Tuesday, January 19, 2016

Moving to the Cloud? This MassTLC Event is for You...

By: Joe Kinsella, Founder & CTO, CloudHealth Technologies


As we start 2016, cloud computing is becoming increasingly critical to the success of our Massachusetts innovation economy. Whether you are moving infrastructure from a co-location facility to Amazon, migrating to Office 365, or operating a hybrid cloud, cloud computing has certainly become strategic to the success of you and your organization. The reasons driving the cloud are generally well understood today: increased agility, consumption-based pricing, access to global infrastructure, outsourced management, and the ability to reduce operational costs. However, I believe the single greatest benefit of the cloud is the innovation it has enabled.

As the founder of the Boston-based, fast-growing SaaS startup, CloudHealth Technologies, I started my business with nothing more than a laptop and the cloud. While today our SaaS service is backed by highly-complex and globally-distributed infrastructure, this system was built incrementally as I grew my business. During my first month, I spent $11 with Amazon Web Services (AWS). At month six, I was spending $63 to operate my service, which by then had several large-paying customers. The ability to free myself from the undifferentiated heavy lifting of managing low-level infrastructure allowed me to focus on the single most important activity to an entrepreneur: innovating on behalf of my customers.

Today, there are still many challenges to be confronted in the cloud. Some of these include:

  • Complexity - The cloud today is moving at an incredibly fast pace. Each year, quarter and month, it continues to evolve at a rate rarely seen in any other industry. We must find ways to contain the “cloud sprawl” and harness its power for our businesses.
  • Governance - We must identify new process models and technologies to provide the agility we demand of the cloud while maintaining proper governance required by our organizations.
  • Security - While the cloud is generally acknowledged to be more secure than private data centers, it has introduced new risks and complexities that must be carefully understood and managed.
  • Costs - While the highly efficient use of the cloud can enable smart growth, controlling costs as you grow requires continuous vigilance. The most common cause of “cloud dropouts” is uncontrolled costs.
  • Vendor lock-in - We are becoming increasingly dependent on the IaaS, PaaS and SaaS services we adopt. Businesses need to chart smart strategies for where they need vendor independence, and where they are willing to accept lock in.
  • Hybrid cloud - Unless you are a cloud-native business, you will likely have to live with a messy hybrid future that includes multiple clouds, data centers and supporting products / technologies. While the available options for managing this are improving, it requires a carefully defined strategy.
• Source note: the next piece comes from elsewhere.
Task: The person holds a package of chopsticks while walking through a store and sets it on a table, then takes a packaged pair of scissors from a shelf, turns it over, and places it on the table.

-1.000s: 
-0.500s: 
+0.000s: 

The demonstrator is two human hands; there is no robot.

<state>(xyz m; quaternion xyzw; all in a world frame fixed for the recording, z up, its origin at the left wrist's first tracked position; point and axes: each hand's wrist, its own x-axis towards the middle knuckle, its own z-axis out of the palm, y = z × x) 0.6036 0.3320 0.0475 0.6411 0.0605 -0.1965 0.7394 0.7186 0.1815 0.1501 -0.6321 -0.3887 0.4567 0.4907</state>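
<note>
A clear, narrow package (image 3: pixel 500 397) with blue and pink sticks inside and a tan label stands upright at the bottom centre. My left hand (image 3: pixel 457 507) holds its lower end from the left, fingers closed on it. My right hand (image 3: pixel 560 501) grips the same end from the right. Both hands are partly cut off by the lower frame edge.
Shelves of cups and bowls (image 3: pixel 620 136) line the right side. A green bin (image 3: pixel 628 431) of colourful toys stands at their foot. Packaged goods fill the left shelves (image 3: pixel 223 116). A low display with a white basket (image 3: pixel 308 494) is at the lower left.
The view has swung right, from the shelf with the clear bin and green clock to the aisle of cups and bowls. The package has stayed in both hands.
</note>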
As the Massachusetts Technology Council (MassTLC) pulls us together next week for When, Where and How to Go to the Cloud: Sharing Best Practices amongst Peers, it is a great time for us to do what we do best: grow our innovation economy through open collaboration and sharing. I look forward to hearing from our great guests, including Dave Krupinski, CTO & co-founder of Care.com, Stefan Piesche, CTO at Constant Contact, Cathy Bilotta, Strategic Director at Raytheon, and Jeff Lamoreaux, CIO at Global Partners.

See you all on the 26th!

About Joe Kinsella
Joe is CTO and Founder of CloudHealth Technologies, one of the fastest growing companies in the emerging Cloud Service Management field. Joe is focused on helping organizations realize the full potential of the cloud, without having to sacrifice cost, performance, availability, or service level. With 20+ years of experience delivering software for companies of all sizes, Joe sees CloudHealth bringing the cloud to the enterprise by enabling the next generation of IT service management for the cloud.


The History of Encryption

By: Richard Allen, VP, Security Solutions, Ipswitch


The History of Encryption – Part I


Introduction

In my role as VP, Security Solutions at Ipswitch, I think about all things related to security. This week, I took a look way back in history to better understand the history of encryption. This is a topic that is making a lot of news today, be it for securing business information such as files and emails or other types of communication.

Modern computer software from email to managed file transfer leverages encryption in order to protect data from prying eyes, a practice that has been employed from the earliest days of mankind, especially in times of war.


Scytale

As far back as 700 BC, the Spartan military used a device known as a Scytale which relied on a wooden rod that had to be identical in diameter and length at both sender and receiver locations in order to be decrypted (read). This clever concept involved wrapping leather with writing on it around a dowel and then sending it unwrapped so it would appear as gibberish without the “key”. We are Sparta!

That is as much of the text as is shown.